Whether we have free will or not has very little impact on our everyday lives and for most practical purposes we can continue to use language that has been developed around the idea of having free will because trying to avoid doing so would require tortuous circumlocutions and may not be worth the effort. As Isaac Beshevis Singer said: “We must believe in free will. We have no choice.”
What name can we give to this set of unconscious processes that I am describing, since ‘determinism’ is not suitable? While I agree with Caruso’s arguments, I find the label he gives himself to be unsatisfying. Caruso calls himself a hard incompatibilist but that has problems. For one thing, it is not clear what extra value the word ‘hard’ is providing. It seems redundant. Secondly, defining something by what it is not is not a good practice, because then its meaning will shift if people start defining the original word differently.

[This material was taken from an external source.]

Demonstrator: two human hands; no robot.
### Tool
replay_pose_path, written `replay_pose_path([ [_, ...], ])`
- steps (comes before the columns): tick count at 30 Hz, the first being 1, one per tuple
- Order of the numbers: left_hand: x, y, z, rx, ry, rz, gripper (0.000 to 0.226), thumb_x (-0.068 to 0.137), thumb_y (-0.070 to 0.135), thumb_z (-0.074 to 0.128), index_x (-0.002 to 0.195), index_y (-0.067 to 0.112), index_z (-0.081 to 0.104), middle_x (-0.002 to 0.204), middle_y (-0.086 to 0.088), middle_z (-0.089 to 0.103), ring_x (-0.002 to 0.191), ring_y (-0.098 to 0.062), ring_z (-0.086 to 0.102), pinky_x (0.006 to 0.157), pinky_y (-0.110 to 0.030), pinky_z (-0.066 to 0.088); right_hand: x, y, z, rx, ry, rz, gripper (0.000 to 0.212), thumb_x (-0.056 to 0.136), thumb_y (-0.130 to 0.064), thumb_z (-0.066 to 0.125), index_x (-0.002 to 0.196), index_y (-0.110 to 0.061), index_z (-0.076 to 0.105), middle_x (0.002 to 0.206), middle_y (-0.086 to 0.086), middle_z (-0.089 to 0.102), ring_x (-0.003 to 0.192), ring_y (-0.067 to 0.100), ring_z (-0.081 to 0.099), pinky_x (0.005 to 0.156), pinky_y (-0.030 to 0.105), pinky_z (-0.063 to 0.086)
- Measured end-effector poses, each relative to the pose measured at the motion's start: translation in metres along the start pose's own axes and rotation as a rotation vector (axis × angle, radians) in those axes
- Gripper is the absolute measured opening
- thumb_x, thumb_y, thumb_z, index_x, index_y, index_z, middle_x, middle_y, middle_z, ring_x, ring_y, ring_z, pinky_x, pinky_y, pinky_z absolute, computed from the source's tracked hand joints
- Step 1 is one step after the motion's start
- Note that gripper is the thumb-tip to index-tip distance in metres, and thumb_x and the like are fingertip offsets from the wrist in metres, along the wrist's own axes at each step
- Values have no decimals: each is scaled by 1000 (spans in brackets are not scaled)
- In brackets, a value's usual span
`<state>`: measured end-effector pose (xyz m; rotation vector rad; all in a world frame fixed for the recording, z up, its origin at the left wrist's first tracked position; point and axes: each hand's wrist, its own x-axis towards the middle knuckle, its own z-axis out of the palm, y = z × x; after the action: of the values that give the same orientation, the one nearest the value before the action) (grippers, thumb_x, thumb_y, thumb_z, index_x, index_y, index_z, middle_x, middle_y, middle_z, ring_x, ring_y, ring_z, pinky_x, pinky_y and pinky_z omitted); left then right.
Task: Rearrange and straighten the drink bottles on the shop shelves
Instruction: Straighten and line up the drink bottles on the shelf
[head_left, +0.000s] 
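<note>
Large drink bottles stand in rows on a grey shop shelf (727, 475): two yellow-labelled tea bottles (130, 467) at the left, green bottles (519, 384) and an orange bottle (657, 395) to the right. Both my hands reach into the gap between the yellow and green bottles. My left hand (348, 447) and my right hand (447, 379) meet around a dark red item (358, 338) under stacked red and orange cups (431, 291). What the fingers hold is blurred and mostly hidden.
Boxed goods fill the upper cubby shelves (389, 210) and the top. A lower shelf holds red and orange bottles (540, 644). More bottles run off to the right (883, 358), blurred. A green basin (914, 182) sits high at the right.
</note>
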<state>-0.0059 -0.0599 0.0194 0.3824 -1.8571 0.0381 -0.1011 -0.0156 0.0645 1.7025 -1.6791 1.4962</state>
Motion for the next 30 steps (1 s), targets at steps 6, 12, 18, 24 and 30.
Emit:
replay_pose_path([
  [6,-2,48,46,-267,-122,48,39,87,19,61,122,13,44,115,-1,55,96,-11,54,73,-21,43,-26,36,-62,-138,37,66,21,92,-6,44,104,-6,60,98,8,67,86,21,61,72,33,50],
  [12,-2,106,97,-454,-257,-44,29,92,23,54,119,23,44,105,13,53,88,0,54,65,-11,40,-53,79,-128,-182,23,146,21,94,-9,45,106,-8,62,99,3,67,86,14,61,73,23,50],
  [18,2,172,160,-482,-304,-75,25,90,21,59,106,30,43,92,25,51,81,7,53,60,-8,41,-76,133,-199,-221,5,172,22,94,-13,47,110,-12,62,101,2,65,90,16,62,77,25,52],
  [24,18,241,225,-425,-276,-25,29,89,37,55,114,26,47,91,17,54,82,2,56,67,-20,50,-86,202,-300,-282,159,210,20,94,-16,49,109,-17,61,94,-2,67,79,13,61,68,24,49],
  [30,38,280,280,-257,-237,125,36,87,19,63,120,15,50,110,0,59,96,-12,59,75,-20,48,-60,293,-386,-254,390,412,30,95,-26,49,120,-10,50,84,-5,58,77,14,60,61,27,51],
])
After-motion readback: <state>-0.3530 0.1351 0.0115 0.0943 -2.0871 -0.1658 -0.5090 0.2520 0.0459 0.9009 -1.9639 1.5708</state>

This is especially the case with the word compatibilism since its meaning is so hard to pin down and different people may have different understandings.
We need a better word than incompatibilism or hard incompatibilism for what Caruso and I believe and I am somewhat at a loss as to what to come up with. The best I can do is biologicalism that incorporates the idea that all our actions and decisions are determined entirely by our biology, fully incorporating the randomness that is inherent at the quantum mechanical level. But I am not sure if it will catch on. It may be that others have come up with a more suitable word that I am not aware of.